*TASK INSTRUCTIONS:*
Apart from the images, repeat the data below exactly as written.

"""

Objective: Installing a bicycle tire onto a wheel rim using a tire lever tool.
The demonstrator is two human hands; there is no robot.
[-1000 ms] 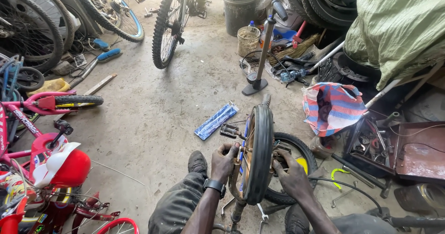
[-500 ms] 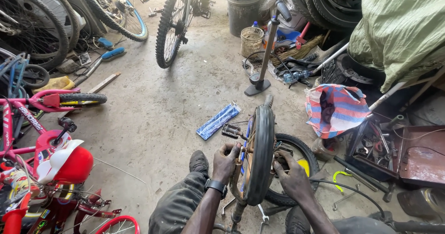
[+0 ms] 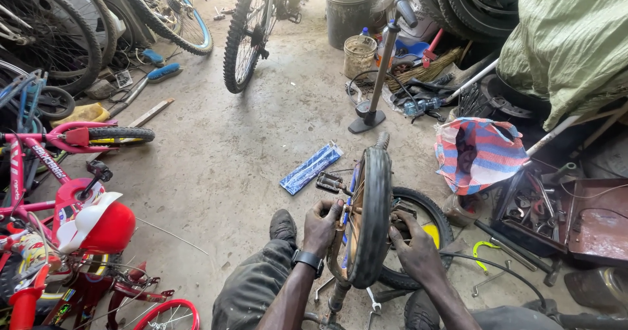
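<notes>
A small bicycle wheel (image 3: 367, 215) with a black tyre is held upright on edge between the person's knees, its plane running away from the camera, so that the tread faces the viewer and the top of the tyre leans slightly away towards the floor pump (image 3: 379, 75). The wheel's axle therefore runs from left to right, from one hand to the other. The left hand (image 3: 322, 225) is pressed against the left face of the wheel at hub height, its fingers (image 3: 332, 207) curled together onto the hub area beside the orange rim; exactly what is pinched there cannot be told. The right hand (image 3: 413, 248) is laid against the right face of the wheel, its fingers bent in towards the hub and partly hidden by the tyre, so their grip cannot be made out. Behind the wheel, on the right, a second tyre (image 3: 418, 238) is lying flat on the concrete. A blue packet (image 3: 311, 168) is seen left of and beyond the wheel, and a striped bag (image 3: 481, 153) to its right.
</notes>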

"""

*SOLUTION TO THE EXERCISE:*
Objective: Installing a bicycle tire onto a wheel rim using a tire lever tool.
The demonstrator is two human hands; there is no robot.
[-1000 ms] 
[-500 ms] 
[+0 ms] 
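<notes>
A small bicycle wheel (image 3: 367, 215) with a black tyre is held upright on edge between the person's knees, its plane running away from the camera, so that the tread faces the viewer and the top of the tyre leans slightly away towards the floor pump (image 3: 379, 75). The wheel's axle therefore runs from left to right, from one hand to the other. The left hand (image 3: 322, 225) is pressed against the left face of the wheel at hub height, its fingers (image 3: 332, 207) curled together onto the hub area beside the orange rim; exactly what is pinched there cannot be told. The right hand (image 3: 413, 248) is laid against the right face of the wheel, its fingers bent in towards the hub and partly hidden by the tyre, so their grip cannot be made out. Behind the wheel, on the right, a second tyre (image 3: 418, 238) is lying flat on the concrete. A blue packet (image 3: 311, 168) is seen left of and beyond the wheel, and a striped bag (image 3: 481, 153) to its right.
</notes>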

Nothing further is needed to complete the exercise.